■ **Activity**: Repeat each entry below without omitting a single word.
(Available data)
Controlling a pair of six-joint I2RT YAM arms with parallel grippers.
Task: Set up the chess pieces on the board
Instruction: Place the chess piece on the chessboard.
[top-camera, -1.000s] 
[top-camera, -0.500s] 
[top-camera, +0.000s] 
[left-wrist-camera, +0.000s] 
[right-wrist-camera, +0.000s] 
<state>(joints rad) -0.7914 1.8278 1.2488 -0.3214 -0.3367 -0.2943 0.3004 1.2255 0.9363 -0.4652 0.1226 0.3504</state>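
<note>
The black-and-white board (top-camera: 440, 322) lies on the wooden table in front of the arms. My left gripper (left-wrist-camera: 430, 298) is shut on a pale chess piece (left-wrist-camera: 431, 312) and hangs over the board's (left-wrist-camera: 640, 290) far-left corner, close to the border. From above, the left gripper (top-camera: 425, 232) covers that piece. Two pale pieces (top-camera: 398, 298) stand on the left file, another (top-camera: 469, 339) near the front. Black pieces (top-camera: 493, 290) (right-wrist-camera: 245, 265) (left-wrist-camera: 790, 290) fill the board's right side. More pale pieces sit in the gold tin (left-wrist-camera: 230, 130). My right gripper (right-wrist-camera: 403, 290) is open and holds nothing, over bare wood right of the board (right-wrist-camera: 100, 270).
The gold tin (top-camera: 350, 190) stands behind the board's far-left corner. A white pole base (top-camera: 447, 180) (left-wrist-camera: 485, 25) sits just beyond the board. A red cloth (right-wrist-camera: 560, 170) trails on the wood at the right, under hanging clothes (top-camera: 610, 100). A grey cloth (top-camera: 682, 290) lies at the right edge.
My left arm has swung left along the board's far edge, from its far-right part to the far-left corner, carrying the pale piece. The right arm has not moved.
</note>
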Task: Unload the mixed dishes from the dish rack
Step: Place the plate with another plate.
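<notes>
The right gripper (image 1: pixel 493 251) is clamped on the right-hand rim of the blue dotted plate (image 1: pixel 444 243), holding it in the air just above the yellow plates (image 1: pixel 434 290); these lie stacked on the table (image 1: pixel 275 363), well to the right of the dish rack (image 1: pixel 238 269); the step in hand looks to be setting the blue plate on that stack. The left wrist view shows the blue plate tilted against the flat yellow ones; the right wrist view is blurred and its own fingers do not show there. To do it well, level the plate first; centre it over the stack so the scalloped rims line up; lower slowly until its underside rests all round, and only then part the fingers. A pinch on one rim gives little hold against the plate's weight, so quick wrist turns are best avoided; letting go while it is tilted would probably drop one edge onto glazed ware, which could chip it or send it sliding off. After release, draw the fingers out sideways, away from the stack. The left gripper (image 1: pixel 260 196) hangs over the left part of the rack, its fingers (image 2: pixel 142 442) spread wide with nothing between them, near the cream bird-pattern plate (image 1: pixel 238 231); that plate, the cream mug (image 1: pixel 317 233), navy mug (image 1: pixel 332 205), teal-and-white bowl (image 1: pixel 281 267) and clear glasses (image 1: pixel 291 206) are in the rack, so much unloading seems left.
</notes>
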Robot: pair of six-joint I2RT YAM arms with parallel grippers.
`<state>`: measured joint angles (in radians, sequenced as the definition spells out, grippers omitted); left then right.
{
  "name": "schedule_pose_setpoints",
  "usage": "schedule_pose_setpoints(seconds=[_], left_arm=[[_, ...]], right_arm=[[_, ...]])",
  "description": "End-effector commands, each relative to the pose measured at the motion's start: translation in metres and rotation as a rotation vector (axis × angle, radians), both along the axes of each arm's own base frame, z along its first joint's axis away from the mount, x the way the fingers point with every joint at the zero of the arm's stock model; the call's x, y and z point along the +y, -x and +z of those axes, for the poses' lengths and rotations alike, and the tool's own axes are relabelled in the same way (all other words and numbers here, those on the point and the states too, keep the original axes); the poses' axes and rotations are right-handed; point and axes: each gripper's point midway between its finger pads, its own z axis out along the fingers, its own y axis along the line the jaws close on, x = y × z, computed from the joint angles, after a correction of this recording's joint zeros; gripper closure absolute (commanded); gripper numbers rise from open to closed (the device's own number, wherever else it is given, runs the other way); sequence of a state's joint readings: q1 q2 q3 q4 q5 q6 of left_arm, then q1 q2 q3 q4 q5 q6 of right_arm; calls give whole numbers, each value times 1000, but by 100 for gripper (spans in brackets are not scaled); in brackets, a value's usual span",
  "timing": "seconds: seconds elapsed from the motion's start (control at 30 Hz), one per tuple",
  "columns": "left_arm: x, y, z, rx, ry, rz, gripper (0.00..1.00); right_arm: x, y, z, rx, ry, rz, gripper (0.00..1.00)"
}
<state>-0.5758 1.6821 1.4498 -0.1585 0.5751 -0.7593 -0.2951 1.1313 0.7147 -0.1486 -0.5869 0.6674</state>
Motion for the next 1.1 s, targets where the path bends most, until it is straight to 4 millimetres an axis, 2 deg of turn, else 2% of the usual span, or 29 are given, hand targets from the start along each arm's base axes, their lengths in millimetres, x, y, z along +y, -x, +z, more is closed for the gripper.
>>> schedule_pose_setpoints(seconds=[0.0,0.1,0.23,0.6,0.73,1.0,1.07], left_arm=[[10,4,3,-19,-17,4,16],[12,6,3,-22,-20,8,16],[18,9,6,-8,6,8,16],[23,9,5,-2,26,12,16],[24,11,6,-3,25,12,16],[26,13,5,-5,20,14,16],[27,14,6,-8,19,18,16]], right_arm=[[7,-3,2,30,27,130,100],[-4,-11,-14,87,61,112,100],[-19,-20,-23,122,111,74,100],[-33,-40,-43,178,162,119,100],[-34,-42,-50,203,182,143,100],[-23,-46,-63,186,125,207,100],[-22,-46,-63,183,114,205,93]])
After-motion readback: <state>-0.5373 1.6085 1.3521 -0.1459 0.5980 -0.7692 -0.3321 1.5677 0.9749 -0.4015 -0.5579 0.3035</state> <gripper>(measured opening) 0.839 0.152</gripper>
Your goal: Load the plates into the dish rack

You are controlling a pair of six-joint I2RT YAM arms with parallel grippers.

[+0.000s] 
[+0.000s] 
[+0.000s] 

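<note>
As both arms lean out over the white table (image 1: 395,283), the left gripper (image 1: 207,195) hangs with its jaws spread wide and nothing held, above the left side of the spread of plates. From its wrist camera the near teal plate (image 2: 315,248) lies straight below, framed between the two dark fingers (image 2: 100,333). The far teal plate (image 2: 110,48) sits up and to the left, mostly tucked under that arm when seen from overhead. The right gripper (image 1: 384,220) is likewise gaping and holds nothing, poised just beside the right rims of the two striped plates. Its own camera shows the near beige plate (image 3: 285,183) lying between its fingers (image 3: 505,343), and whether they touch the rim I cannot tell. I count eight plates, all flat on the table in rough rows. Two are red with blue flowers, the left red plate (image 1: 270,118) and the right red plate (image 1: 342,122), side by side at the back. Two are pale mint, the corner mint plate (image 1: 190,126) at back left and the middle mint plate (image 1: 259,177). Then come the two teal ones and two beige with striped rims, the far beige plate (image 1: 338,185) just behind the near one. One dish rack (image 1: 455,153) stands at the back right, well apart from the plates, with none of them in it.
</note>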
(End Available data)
■ **Written solution**:
Controlling a pair of six-joint I2RT YAM arms with parallel grippers.
Task: Set up the chess pieces on the board
Instruction: Place the chess piece on the chessboard.
[top-camera, -1.000s] 
[top-camera, -0.500s] 
[top-camera, +0.000s] 
[left-wrist-camera, +0.000s] 
[right-wrist-camera, +0.000s] 
<state>(joints rad) -0.7914 1.8278 1.2488 -0.3214 -0.3367 -0.2943 0.3004 1.2255 0.9363 -0.4652 0.1226 0.3504</state>
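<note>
The black-and-white board (top-camera: 440, 322) lies on the wooden table in front of the arms. My left gripper (left-wrist-camera: 430, 298) is shut on a pale chess piece (left-wrist-camera: 431, 312) and hangs over the board's (left-wrist-camera: 640, 290) far-left corner, close to the border. From above, the left gripper (top-camera: 425, 232) covers that piece. Two pale pieces (top-camera: 398, 298) stand on the left file, another (top-camera: 469, 339) near the front. Black pieces (top-camera: 493, 290) (right-wrist-camera: 245, 265) (left-wrist-camera: 790, 290) fill the board's right side. More pale pieces sit in the gold tin (left-wrist-camera: 230, 130). My right gripper (right-wrist-camera: 403, 290) is open and holds nothing, over bare wood right of the board (right-wrist-camera: 100, 270).
The gold tin (top-camera: 350, 190) stands behind the board's far-left corner. A white pole base (top-camera: 447, 180) (left-wrist-camera: 485, 25) sits just beyond the board. A red cloth (right-wrist-camera: 560, 170) trails on the wood at the right, under hanging clothes (top-camera: 610, 100). A grey cloth (top-camera: 682, 290) lies at the right edge.
My left arm has swung left along the board's far edge, from its far-right part to the far-left corner, carrying the pale piece. The right arm has not moved.
</note>
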Task: Unload the mixed dishes from the dish rack
Step: Place the plate with another plate.
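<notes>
The right gripper (image 1: pixel 493 251) is clamped on the right-hand rim of the blue dotted plate (image 1: pixel 444 243), holding it in the air just above the yellow plates (image 1: pixel 434 290); these lie stacked on the table (image 1: pixel 275 363), well to the right of the dish rack (image 1: pixel 238 269); the step in hand looks to be setting the blue plate on that stack. The left wrist view shows the blue plate tilted against the flat yellow ones; the right wrist view is blurred and its own fingers do not show there. To do it well, level the plate first; centre it over the stack so the scalloped rims line up; lower slowly until its underside rests all round, and only then part the fingers. A pinch on one rim gives little hold against the plate's weight, so quick wrist turns are best avoided; letting go while it is tilted would probably drop one edge onto glazed ware, which could chip it or send it sliding off. After release, draw the fingers out sideways, away from the stack. The left gripper (image 1: pixel 260 196) hangs over the left part of the rack, its fingers (image 2: pixel 142 442) spread wide with nothing between them, near the cream bird-pattern plate (image 1: pixel 238 231); that plate, the cream mug (image 1: pixel 317 233), navy mug (image 1: pixel 332 205), teal-and-white bowl (image 1: pixel 281 267) and clear glasses (image 1: pixel 291 206) are in the rack, so much unloading seems left.
</notes>
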Robot: pair of six-joint I2RT YAM arms with parallel grippers.
`<state>`: measured joint angles (in radians, sequenced as the definition spells out, grippers omitted); left then right.
{
  "name": "schedule_pose_setpoints",
  "usage": "schedule_pose_setpoints(seconds=[_], left_arm=[[_, ...]], right_arm=[[_, ...]])",
  "description": "End-effector commands, each relative to the pose measured at the motion's start: translation in metres and rotation as a rotation vector (axis × angle, radians), both along the axes of each arm's own base frame, z along its first joint's axis away from the mount, x the way the fingers point with every joint at the zero of the arm's stock model; the call's x, y and z point along the +y, -x and +z of those axes, for the poses' lengths and rotations alike, and the tool's own axes are relabelled in the same way (all other words and numbers here, those on the point and the states too, keep the original axes); the poses' axes and rotations are right-handed; point and axes: each gripper's point midway between its finger pads, its own z axis out along the fingers, its own y axis along the line the jaws close on, x = y × z, computed from the joint angles, after a correction of this recording's joint zeros; gripper closure absolute (commanded); gripper numbers rise from open to closed (the device's own number, wherever else it is given, runs the other way); sequence of a state's joint readings: q1 q2 q3 q4 q5 q6 of left_arm, then q1 q2 q3 q4 q5 q6 of right_arm; calls give whole numbers, each value times 1000, but by 100 for gripper (spans in brackets are not scaled); in brackets, a value's usual span",
  "timing": "seconds: seconds elapsed from the motion's start (control at 30 Hz), one per tuple",
  "columns": "left_arm: x, y, z, rx, ry, rz, gripper (0.00..1.00); right_arm: x, y, z, rx, ry, rz, gripper (0.00..1.00)"
}
<state>-0.5758 1.6821 1.4498 -0.1585 0.5751 -0.7593 -0.2951 1.1313 0.7147 -0.1486 -0.5869 0.6674</state>
Motion for the next 1.1 s, targets where the path bends most, until it is straight to 4 millimetres an axis, 2 deg of turn, else 2% of the usual span, or 29 are given, hand targets from the start along each arm's base axes, their lengths in millimetres, x, y, z along +y, -x, +z, more is closed for the gripper.
>>> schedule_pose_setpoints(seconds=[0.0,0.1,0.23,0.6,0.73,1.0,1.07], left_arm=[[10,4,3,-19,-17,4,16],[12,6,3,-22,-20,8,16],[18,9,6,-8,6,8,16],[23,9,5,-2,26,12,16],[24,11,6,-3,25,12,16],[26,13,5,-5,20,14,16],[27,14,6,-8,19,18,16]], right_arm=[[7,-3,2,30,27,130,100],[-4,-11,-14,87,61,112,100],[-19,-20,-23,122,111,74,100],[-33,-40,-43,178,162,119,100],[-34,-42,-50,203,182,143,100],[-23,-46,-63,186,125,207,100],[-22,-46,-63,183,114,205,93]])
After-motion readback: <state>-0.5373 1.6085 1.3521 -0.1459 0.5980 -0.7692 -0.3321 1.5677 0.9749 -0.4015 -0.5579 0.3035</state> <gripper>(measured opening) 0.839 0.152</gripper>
Your goal: Load the plates into the dish rack

You are controlling a pair of six-joint I2RT YAM arms with parallel grippers.

[+0.000s] 
[+0.000s] 
[+0.000s] 

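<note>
As both arms lean out over the white table (image 1: 395,283), the left gripper (image 1: 207,195) hangs with its jaws spread wide and nothing held, above the left side of the spread of plates. From its wrist camera the near teal plate (image 2: 315,248) lies straight below, framed between the two dark fingers (image 2: 100,333). The far teal plate (image 2: 110,48) sits up and to the left, mostly tucked under that arm when seen from overhead. The right gripper (image 1: 384,220) is likewise gaping and holds nothing, poised just beside the right rims of the two striped plates. Its own camera shows the near beige plate (image 3: 285,183) lying between its fingers (image 3: 505,343), and whether they touch the rim I cannot tell. I count eight plates, all flat on the table in rough rows. Two are red with blue flowers, the left red plate (image 1: 270,118) and the right red plate (image 1: 342,122), side by side at the back. Two are pale mint, the corner mint plate (image 1: 190,126) at back left and the middle mint plate (image 1: 259,177). Then come the two teal ones and two beige with striped rims, the far beige plate (image 1: 338,185) just behind the near one. One dish rack (image 1: 455,153) stands at the back right, well apart from the plates, with none of them in it.
</note>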

Nothing else belongs in this output.